June 15, 2016 at 1:14 p.m. EDT
Donald Trump in Trump Tower in New York on May 31. (Jason Szenes/European Pressphoto Association)

Put the puffy questions first — that’s the key to keeping Donald Trump happy, suggested “Fox & Friends” co-host Steve Doocy in an interview with TVNewser. “Ultimately, I think that he trusts us because he knows that we’ll ask him something that he wants to talk about first, but then we will ask him about the other news that’s out there,” Doocy said.

In fairness to Doocy, withholding the edgy questions for the end of an interview is an approach practiced elsewhere as well.

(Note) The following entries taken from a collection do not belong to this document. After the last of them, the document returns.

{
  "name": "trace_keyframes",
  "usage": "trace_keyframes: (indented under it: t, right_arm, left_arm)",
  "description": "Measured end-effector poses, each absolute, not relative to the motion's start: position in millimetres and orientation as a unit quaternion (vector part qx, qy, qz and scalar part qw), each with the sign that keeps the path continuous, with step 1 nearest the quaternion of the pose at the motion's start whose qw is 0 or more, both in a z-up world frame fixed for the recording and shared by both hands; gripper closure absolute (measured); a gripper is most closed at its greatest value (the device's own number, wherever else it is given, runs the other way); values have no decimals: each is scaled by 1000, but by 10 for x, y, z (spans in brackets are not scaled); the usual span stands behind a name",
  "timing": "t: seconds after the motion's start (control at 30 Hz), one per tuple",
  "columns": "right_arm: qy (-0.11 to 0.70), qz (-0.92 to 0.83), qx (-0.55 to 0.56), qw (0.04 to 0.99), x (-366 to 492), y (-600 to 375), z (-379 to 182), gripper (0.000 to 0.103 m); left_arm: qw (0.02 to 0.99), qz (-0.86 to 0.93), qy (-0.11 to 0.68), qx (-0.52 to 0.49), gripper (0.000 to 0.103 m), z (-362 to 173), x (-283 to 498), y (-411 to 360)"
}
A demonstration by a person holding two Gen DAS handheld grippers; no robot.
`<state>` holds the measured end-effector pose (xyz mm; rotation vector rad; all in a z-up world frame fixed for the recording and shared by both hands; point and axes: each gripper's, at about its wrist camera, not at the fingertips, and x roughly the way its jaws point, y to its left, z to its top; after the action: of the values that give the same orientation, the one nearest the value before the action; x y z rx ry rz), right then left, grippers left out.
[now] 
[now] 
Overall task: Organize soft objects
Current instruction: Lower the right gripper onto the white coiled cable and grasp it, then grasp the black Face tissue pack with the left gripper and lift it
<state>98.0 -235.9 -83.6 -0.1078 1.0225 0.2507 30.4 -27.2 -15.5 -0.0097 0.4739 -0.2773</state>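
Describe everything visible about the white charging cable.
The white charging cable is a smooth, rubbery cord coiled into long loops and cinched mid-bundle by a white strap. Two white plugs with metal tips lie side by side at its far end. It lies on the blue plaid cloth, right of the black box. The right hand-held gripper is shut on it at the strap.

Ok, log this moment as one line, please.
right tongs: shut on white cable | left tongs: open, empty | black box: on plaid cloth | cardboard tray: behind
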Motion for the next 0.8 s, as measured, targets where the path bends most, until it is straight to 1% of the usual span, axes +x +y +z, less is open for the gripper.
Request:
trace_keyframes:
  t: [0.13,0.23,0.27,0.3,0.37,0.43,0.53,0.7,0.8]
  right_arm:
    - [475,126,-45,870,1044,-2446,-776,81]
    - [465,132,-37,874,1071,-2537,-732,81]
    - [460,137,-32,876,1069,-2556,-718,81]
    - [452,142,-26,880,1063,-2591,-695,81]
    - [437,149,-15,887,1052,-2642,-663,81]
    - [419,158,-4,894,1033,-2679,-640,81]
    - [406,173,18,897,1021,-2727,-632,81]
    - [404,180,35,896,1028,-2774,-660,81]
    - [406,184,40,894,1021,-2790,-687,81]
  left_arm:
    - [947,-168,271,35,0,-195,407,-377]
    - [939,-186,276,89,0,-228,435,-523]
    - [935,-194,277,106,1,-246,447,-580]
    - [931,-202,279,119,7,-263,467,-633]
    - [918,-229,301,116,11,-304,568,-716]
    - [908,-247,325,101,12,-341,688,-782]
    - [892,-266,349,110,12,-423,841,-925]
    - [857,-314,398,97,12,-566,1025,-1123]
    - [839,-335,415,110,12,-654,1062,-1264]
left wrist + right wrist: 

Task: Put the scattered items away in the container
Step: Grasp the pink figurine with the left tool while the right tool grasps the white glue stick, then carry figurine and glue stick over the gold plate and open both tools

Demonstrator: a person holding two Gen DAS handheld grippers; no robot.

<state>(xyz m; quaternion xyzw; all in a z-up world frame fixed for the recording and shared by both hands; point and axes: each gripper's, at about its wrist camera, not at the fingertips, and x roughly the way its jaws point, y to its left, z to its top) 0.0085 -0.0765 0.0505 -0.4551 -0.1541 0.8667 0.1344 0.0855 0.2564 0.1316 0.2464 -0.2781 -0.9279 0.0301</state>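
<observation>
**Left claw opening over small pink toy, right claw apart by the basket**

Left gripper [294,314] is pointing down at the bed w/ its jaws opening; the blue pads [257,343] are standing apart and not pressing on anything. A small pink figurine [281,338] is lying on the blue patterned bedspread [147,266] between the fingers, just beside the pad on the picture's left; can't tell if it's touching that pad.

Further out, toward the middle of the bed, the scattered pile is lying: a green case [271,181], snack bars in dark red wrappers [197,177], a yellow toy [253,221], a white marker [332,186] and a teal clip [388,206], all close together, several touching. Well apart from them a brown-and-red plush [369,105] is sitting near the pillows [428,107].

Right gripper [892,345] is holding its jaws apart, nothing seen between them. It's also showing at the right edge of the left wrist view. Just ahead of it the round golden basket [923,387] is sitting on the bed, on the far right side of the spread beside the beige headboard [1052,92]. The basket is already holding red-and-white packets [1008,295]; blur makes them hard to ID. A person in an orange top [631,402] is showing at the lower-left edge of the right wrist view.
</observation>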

Hosts, after all, don’t want their interviewee to bolt after one or two questions. And Doocy did say that the crew at “Fox & Friends” asks Trump about the bad stuff. “There is stuff in the news that may be unflattering to him, but we still have to ask him questions about it because otherwise it just wouldn’t be appropriate,” Doocy told TVNewser.

As for the truth, it’s different: Whatever questions the “Fox & Friends” crew poses to Trump, it regularly fails to press him on his evasions and filibustering. A prime example occurred in early May, when Trump was still engaged in a primary battle with Sen. Ted Cruz (Tex.). In an exchange with “Fox & Friends” co-host Brian Kilmeade, Trump circulated an absurd story from the National Enquirer alleging a link between Cruz’s father and the JFK assassination:

TRUMP: And, you know, his father was with Lee Harvey Oswald prior to Oswald’s being, you know, shot. I mean the whole thing is ridiculous. What is this, right prior to his being shot, and nobody even brings it up. I mean they don’t even talk about that. That was reported, and nobody talks about it. But I think it’s horrible. I think it’s absolutely horrible that a man can go and do that, what he’s saying there.
BRIAN KILMEADE (CO-HOST): Right. There was a picture out there that reportedly shows Rafael Cruz standing with Lee Harvey Oswald —
TRUMP: I mean what was he doing with Lee Harvey Oswald shortly before the death, before the shooting? It’s horrible.
KILMEADE: Crazy.

Kilmeade later announced his regret over his failure to push Trump on the story. Not only did Kilmeade fail to pursue, he transitioned from the National Enquirer/Cruz’s pop to Trump’s fabulous performance in a Rasmussen poll. Such incidents pile up like Lincoln Logs on “Fox & Friends.” Who, after all, can remember the weak response to Trump’s 2013 advocacy for the death penalty? Or, for a more contemporary example, the crew’s passive response to Trump’s Monday morning meanderings on Muslims and on President Obama’s conspiratorial relation to the Orlando massacre? It fell to the “Today” show to ask Trump what he meant with this statement to “Fox & Friends” about the president: “He doesn’t get it or he gets it better than anybody understands.”

“Fox & Friends” is part of Fox News’s opinion offerings and isn’t classified internally as a news program. It doesn’t make the cut externally, either. The show’s history of deference to Trump dates back several years, to when Trump regularly called in to the program on Monday mornings. That arrangement ended a year ago when Trump announced his presidential candidacy, but its cushy spirit puffs along.

In its write-up of the interview with the “Fox & Friends” hosts, TVNewser omitted any mention of the program’s failure to properly question Trump, though it did cite the ratings success of the show.